Eine Komponente der Rehabilitationsmaßnahmen bei Lungenerkrankungen ist das Training der Atemmuskulatur. Beim Training der Atemmuskulatur kommen Atemübungen und -geräte zum Einsatz, die die an der Atmung beteiligten Muskeln stärken. Das Atemmuskeltraining wird in der Regel zusammen mit traditionellen aeroben Übungen eingesetzt.

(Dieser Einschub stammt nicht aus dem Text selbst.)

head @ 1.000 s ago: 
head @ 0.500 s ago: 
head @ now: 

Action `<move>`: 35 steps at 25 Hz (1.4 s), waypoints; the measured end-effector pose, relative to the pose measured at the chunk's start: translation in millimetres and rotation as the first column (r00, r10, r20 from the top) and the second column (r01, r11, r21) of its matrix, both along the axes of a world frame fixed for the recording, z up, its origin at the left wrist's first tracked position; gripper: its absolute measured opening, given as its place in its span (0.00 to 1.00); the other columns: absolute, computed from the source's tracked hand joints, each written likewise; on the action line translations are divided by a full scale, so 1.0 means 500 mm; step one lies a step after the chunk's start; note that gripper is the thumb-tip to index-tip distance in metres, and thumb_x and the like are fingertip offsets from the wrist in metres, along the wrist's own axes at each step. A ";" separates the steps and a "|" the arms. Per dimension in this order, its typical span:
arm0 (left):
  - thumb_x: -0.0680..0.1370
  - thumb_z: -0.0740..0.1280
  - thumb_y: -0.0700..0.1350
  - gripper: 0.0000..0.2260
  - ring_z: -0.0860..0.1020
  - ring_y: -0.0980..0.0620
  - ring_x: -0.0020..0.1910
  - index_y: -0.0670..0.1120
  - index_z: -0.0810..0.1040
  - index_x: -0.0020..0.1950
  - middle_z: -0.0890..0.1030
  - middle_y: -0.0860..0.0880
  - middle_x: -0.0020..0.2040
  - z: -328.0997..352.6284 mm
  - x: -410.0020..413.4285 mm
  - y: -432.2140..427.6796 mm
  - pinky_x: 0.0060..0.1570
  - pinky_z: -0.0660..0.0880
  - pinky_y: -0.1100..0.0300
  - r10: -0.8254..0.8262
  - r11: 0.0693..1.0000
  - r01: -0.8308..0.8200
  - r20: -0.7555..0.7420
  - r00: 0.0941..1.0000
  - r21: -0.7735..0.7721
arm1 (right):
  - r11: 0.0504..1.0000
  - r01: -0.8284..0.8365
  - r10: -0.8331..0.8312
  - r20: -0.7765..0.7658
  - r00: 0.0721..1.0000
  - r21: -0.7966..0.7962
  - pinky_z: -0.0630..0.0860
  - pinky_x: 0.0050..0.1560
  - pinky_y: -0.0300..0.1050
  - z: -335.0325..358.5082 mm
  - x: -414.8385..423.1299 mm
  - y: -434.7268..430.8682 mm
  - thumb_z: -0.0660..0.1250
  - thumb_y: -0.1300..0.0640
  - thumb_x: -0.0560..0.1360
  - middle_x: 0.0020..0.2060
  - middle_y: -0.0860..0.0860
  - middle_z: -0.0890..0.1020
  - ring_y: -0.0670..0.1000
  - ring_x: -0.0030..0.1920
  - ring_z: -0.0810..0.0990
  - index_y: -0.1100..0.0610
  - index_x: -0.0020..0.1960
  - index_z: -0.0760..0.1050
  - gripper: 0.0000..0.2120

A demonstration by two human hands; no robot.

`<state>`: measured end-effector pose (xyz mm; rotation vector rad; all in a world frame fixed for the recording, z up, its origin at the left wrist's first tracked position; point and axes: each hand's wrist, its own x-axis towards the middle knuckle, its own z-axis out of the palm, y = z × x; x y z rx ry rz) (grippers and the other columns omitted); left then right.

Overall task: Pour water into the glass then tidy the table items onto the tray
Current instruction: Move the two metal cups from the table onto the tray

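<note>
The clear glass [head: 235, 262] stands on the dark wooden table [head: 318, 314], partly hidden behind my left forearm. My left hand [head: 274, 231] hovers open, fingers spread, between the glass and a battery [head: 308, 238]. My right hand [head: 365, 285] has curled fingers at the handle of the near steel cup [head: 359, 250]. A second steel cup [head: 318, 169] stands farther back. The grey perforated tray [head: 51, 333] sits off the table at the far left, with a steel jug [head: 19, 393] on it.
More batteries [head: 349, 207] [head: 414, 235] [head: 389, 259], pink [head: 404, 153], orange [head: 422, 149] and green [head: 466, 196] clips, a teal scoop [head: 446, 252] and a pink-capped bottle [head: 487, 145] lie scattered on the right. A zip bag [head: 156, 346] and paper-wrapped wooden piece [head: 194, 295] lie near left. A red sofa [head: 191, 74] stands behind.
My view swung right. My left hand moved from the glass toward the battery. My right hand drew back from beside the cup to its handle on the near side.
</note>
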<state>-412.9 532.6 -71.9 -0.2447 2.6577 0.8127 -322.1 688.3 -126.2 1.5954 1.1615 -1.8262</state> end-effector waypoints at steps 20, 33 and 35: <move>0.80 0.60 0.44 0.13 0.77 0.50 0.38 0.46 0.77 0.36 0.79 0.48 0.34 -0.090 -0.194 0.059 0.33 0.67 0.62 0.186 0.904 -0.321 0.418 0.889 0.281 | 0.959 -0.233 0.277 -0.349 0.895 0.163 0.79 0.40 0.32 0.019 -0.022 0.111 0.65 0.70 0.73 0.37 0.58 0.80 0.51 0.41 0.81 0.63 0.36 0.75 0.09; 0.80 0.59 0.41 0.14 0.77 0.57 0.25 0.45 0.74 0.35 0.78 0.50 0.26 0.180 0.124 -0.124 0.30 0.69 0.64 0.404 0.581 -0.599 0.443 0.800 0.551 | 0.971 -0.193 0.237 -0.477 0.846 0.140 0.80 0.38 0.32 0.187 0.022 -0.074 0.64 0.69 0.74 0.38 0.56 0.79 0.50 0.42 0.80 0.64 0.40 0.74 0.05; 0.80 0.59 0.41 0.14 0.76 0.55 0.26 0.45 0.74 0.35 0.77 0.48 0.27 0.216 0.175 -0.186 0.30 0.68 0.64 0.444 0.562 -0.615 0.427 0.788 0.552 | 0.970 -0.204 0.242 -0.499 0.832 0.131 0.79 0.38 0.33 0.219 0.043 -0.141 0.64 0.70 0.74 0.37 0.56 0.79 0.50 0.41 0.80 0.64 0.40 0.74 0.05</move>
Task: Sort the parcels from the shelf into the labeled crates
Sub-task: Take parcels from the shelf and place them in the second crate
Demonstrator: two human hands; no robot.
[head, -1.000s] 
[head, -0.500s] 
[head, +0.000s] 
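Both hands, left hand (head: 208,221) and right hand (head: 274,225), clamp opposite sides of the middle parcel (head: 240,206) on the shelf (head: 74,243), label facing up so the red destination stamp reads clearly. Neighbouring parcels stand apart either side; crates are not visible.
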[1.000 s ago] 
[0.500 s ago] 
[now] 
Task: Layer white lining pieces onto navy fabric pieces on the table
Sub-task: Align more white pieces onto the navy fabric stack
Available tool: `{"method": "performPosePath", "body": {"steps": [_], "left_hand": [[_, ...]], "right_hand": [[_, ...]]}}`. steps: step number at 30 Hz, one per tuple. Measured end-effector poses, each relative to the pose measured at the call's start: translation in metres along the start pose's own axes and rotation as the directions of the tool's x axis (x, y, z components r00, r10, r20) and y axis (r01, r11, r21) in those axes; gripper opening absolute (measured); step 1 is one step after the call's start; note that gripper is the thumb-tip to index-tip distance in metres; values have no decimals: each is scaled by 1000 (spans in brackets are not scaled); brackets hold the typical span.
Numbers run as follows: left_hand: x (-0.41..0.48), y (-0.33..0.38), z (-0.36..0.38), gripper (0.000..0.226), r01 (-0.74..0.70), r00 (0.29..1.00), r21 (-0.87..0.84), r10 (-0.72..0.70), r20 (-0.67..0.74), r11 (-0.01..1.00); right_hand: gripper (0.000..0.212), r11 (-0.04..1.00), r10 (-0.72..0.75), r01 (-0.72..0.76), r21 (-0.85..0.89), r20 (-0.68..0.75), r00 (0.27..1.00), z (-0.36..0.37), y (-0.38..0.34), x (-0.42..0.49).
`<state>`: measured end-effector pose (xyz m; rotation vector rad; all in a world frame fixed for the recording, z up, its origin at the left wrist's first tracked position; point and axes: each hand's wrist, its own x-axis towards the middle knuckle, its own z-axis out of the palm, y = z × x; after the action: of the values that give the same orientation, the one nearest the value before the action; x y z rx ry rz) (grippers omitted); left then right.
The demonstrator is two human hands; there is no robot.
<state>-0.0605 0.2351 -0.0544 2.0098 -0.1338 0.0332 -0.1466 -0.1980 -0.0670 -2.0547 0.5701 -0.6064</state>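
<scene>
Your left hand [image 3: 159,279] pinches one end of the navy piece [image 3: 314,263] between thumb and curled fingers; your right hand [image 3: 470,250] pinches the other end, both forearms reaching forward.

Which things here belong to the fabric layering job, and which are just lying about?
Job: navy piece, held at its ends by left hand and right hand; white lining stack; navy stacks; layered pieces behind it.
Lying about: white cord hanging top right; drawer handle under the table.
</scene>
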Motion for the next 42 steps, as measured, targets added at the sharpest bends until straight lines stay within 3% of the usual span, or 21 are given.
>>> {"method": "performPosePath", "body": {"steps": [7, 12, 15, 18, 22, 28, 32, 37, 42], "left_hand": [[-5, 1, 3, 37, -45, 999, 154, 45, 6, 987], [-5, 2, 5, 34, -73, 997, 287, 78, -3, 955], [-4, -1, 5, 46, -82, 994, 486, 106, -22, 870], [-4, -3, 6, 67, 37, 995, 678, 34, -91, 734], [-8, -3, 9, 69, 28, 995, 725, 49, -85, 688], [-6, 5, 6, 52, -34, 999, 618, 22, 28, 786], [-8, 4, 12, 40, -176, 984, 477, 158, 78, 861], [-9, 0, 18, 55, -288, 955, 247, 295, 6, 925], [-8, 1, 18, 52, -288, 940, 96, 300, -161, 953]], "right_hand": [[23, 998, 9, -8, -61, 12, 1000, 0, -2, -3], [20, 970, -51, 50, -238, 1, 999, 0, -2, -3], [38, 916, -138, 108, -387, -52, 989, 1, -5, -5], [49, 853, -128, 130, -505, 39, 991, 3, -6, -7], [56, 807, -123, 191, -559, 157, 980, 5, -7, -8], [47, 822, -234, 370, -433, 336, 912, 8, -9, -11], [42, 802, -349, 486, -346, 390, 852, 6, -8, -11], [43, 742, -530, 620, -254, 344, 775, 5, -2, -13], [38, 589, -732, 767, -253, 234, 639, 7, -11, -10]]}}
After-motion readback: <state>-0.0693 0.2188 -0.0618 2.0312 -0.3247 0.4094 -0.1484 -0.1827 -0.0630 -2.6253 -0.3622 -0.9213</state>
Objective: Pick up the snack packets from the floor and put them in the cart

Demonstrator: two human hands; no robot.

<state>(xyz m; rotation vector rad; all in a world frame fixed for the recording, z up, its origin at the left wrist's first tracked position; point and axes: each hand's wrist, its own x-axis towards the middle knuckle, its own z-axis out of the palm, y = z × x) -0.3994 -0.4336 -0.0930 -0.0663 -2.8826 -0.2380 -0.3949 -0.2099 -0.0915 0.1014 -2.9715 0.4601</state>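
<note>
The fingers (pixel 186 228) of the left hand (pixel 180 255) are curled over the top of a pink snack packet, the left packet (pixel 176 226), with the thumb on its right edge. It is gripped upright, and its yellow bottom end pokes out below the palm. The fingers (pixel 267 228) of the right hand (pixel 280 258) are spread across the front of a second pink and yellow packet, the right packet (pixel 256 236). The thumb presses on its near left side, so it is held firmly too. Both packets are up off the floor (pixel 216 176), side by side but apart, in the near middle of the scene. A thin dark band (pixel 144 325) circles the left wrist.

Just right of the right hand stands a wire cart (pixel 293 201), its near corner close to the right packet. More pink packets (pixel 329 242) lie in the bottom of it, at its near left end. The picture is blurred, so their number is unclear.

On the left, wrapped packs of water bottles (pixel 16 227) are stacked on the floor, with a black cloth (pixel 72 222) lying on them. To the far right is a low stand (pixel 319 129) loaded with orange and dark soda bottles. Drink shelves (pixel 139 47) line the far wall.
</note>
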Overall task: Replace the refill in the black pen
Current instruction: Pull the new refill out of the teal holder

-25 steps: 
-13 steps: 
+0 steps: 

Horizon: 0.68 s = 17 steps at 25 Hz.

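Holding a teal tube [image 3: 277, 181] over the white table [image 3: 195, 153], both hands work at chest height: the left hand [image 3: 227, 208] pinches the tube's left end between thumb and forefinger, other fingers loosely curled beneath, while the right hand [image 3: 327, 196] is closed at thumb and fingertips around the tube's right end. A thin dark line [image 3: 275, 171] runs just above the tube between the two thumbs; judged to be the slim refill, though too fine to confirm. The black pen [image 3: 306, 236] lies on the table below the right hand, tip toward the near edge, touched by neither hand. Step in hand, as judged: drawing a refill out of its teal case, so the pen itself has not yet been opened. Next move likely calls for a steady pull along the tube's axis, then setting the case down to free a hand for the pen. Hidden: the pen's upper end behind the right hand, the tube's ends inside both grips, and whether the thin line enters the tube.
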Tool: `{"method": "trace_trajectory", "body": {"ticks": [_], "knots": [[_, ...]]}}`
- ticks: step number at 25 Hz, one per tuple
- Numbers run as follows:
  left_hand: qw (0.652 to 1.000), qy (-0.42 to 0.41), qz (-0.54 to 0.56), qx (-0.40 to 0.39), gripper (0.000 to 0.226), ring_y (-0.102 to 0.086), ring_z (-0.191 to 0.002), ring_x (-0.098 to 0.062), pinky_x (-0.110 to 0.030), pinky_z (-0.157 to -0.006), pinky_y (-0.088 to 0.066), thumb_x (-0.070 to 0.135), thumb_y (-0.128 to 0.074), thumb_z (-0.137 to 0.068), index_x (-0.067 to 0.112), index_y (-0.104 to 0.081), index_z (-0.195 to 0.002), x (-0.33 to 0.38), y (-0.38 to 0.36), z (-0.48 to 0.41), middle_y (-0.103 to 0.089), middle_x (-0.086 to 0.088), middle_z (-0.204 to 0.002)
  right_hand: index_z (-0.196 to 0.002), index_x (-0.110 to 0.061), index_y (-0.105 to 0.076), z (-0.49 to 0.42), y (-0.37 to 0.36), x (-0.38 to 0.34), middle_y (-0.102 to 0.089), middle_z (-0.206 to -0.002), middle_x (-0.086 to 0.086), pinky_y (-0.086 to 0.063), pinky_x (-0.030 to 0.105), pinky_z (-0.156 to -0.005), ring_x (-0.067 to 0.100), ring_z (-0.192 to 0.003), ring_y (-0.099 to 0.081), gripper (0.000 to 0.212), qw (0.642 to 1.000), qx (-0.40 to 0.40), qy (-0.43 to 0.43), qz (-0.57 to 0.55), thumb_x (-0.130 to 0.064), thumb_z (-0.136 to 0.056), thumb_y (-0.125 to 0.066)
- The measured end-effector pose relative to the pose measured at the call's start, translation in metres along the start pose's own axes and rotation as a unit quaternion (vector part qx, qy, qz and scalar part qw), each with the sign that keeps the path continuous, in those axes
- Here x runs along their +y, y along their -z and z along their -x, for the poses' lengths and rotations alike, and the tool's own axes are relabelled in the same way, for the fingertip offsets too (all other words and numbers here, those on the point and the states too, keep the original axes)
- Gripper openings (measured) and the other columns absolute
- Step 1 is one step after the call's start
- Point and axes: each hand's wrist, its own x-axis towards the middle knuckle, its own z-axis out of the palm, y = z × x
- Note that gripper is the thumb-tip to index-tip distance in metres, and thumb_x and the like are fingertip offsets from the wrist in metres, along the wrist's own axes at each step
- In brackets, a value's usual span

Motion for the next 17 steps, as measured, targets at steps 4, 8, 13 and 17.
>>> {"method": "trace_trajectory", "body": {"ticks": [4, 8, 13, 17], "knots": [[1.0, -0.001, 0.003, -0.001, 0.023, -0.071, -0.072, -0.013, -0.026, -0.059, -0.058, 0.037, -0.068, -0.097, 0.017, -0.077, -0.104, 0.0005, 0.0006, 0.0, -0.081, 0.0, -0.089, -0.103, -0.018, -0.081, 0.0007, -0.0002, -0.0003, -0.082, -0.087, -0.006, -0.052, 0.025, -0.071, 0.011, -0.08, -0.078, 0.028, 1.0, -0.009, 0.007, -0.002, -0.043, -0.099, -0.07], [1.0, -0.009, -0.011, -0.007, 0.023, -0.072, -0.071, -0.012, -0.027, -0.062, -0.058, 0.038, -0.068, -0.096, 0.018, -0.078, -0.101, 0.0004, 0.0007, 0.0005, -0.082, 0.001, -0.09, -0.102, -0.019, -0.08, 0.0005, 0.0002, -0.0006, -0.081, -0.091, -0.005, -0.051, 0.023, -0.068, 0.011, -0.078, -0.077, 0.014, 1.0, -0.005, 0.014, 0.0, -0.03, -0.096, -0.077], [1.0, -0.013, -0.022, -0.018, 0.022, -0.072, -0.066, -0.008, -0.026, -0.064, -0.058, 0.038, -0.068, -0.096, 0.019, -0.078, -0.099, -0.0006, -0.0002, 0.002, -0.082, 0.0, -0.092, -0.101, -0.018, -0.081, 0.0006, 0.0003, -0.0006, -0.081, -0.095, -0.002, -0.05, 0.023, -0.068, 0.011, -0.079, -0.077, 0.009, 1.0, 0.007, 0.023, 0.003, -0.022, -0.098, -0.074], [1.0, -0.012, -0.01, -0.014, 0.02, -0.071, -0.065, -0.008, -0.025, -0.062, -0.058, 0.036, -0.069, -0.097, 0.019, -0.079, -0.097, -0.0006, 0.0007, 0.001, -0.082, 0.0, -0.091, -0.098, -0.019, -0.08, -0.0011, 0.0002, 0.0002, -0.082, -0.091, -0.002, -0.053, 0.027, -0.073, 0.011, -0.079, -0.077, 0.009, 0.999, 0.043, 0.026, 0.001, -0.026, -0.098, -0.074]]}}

Neuromuskuläre Elektrostimulation

Bei der neuromuskulären Elektrostimulation (NMES) wird ein Gerät verwendet, das elektrische Impulse durch die Haut auf ausgewählte Muskeln überträgt, um die Muskelkontraktion zu stimulieren. NMES kann bei Patienten mit einer schweren Lungen- und/oder Herzerkrankung wirksam sein, da es nicht jene Atemnot verursacht, die diese Patienten oft daran hindert, an einem typischen Bewegungstraining teilzunehmen.

Psychosoziale Betreuung

Depressionen und Ängste sind häufige Reaktionen auf Veränderungen im Leben eines Patienten mit Lungenerkrankung. Darüber hinaus kann Kurzatmigkeit selbst Angstzustände und Depression auslösen, die sexuelle Aktivität beeinträchtigen und Schwierigkeiten im Umgang mit Stress und der Fähigkeit, sich zu entspannen, verursachen. Durch psychologische Beratung, Gruppentherapie und bei Bedarf auch medikamentöse Behandlung können Betroffene solche psychosozialen Probleme besser bewältigen. Gelegentlich nehmen auch Familienmitglieder an der psychologischen Beratung teil, damit auch sie besser mit der Belastung zurechtkommen, für eine Person mit einer Lungenerkrankung sorgen zu müssen.

Ernährungsberatung

Patienten mit einer Lungenerkrankung benötigen oft eine Ernährungsberatung. Menschen mit einer schwerwiegenden chronisch obstruktiven Lungenerkrankung nehmen beispielsweise oft ungewollt ab. Pulmonale Rehabilitationsprogramme helfen den Betroffenen, einen Gewichtsverlust zu verhindern und die Muskelmasse aufrechtzuerhalten. Ihnen muss beigebracht werden, sich so zu ernähren, dass eine angemessene Kalorienzufuhr ohne Völlegefühl gewährleistet ist, das sonst die Atmung beeinträchtigen könnte. Andere Menschen wiederum nehmen zu, weil sie sich weniger bewegen. In diesen Fällen belastet die Atmung das ohnehin schon strapazierte Atemsystem noch stärker. Den Betroffenen wird geraten, ihr Gewicht zu senken.

Einnahme von Medikamenten und Aufklärung

Patienten mit einer schweren Lungenerkrankung müssen in der Regel mehrere Medikamente einnehmen. Diese Mittel müssen oft nach klaren Anweisungen und einem komplexen Zeitplan eingenommen werden. In Rehabilitationsprogrammen lernen die Betroffenen die richtige zeitliche Planung und Dosierung für alle Medikamente, die sie einnehmen müssen. Die Aufklärung umfasst oft auch Informationen über die Art ihrer Lungenerkrankung und die Rolle der medikamentösen Therapie mit dem zu erwartenden Nutzen, den möglichen Nebenwirkungen und der korrekten Anwendung von Medikamenten zum Inhalieren. Dabei wird genau überwacht, ob die Patienten den Anweisungen Folge leisten, es wird ihnen und ihren Angehörigen beigebracht, wie wichtig die korrekte Anwendung ist.

Die Patienten werden auch über die Notwendigkeit der Raucherentwöhnung, Atmungsstrategien (z. B. Lippenatmung, bei der das Ausatmen gegen die geschlossenen Lippen begonnen wird, um die Atemfrequenz und Kurzatmigkeit zu verringern) und die Prinzipien zum Erhalt der körperlichen Kraft unterrichtet.